FR : Tout le monde s’y est mis. J’ai écrit plusieurs chansons avec John Edwards, avec Andy Bown également, beaucoup avec Bob Young. Notre batteur Matt Letley est venu avec cinq ou six propositions, ce qui n’est pas négligeable. On s’est retrouvé avec de nombreuses chansons laissées de côté. Ce n’est pas évident de faire un choix mais je pense qu’on a fait une bonne sélection. L’album est bien reçu partout, à part peut-être par certains fans anglais qui se sont montrés déçus avant même d’avoir écouté le disque, et qui se sont finalement fait une idée positive de notre travail. Pour en revenir au chant, il y aurait beaucoup à dire sur une chanson comme “Tongue tied”, par exemple. J’ai écrit “Tongue tied” à l’arrière du bus. J’ai enregistré une petite démo à la maison et je l’ai fait écouter aux autres membres du groupe. Puis, pour une raison ou une autre, j’ai voulu refaire la partie vocale mais Andy m’a dit qu’il fallait garder les choses comme ça, parce que c’était comme ça que j’avais voulu les exprimer. Et en studio, tu le sens aussi. Quand arrive la bonne prise, ton instinct te le dit. L’écriture, c’est très difficile. Combien de fois ai-je imaginé un riff ou une mélodie dont j’ai redécouvert que je l’avais déjà inventé des années auparavant sur une chanson précédente? Ça arrive tout le temps. Mais quand je tiens une idée nouvelle, mon esprit clignote, il y a un feu vert qui s’allume et me dit “Oui, ça, c’est bon!”. Là où je suis le plus inspiré, c’est après les shows, quand on reprend la route et que je veille dans le bus. Il y a des choses, souvent des idées de ballade, qui me viennent à l’esprit.

FB : Toujours sur le chant, John Edwards chante une chanson sur l’album. Pensez-vous élargir le chant à l’avenir et retourner vers la formule à trois chanteurs que vous aviez à l’époque d’Alan Lancaster?

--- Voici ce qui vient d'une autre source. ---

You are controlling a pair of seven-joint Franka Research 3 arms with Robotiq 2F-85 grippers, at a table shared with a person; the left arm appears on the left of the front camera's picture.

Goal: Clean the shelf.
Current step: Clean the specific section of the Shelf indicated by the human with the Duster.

FR : Non, c’est une occasion qui s’est présentée, c’est tout. John Edwards aime chanter mais il lui a fallu progresser considérablement dans cet art avant de pouvoir apporter une contribution significative au groupe de ce point de vue. Quand il a rejoint Status Quo, sa voix était bien moins bonne que maintenant.

FB : Vous êtes en tournée en France en octobre. Comment appréhendez-vous les choses ?

FR : J’adore la France, sauf cet endroit (l’Aéronef de Lille). Il y a quelque chose qui me déplaît dans cet endroit. Les loges sont minables, c’est sombre, morne. Les gens pensent que ce genre d’endroit est rock ‘n’ roll. Non! C’est un coin de m… Ce n’est pas parce que les murs sont peints en noir, qu’il y a plein d’autocollants sur les murs des chiottes et de la pisse par terre que c’est rock ‘n’ roll. Le Rock ‘n’ Roll, c’est la musique. Non, j’aime vraiment les Zénith, ils sont super en France. Dans les années 70, nous tournions en France dans des conditions de confort parfois extrêmement difficiles. Mais le public a toujours été fantastique. Les spectateurs ne viennent pas pour se défoncer mais ils écoutent le groupe qui joue sur scène. Les gens en France ne sont pas idiots, ils ne vont pas payer un billet et se bourrer la gueule dans la salle sans profiter du spectacle et ne plus se rappeler pourquoi ils sont venus. Non, le fan français écoute et regarde, c’est bien, c’est fantastique.

FB : Vous avez sorti un DVD l’année dernière et je voulais vous demander si vous pensiez sortir un DVD plus axé sur du vieux matériel, des concerts d’anthologie filmés, des archives, en quelque sorte, comme vient de le faire AC/DC avec son “Plug me in” ou Kiss avec “Kissology”?

FR : Nous n’y avions pas pensé mais ce serait une excellente idée. J’en parlerai au management, car nous avons sans doute des tucs de grande valeur un peu partout dans nos tiroirs. Je pense qu’on vient me chercher pour le concert, sorry!

FB : Merci en tout cas, Francis. Bon concert et à bientôt!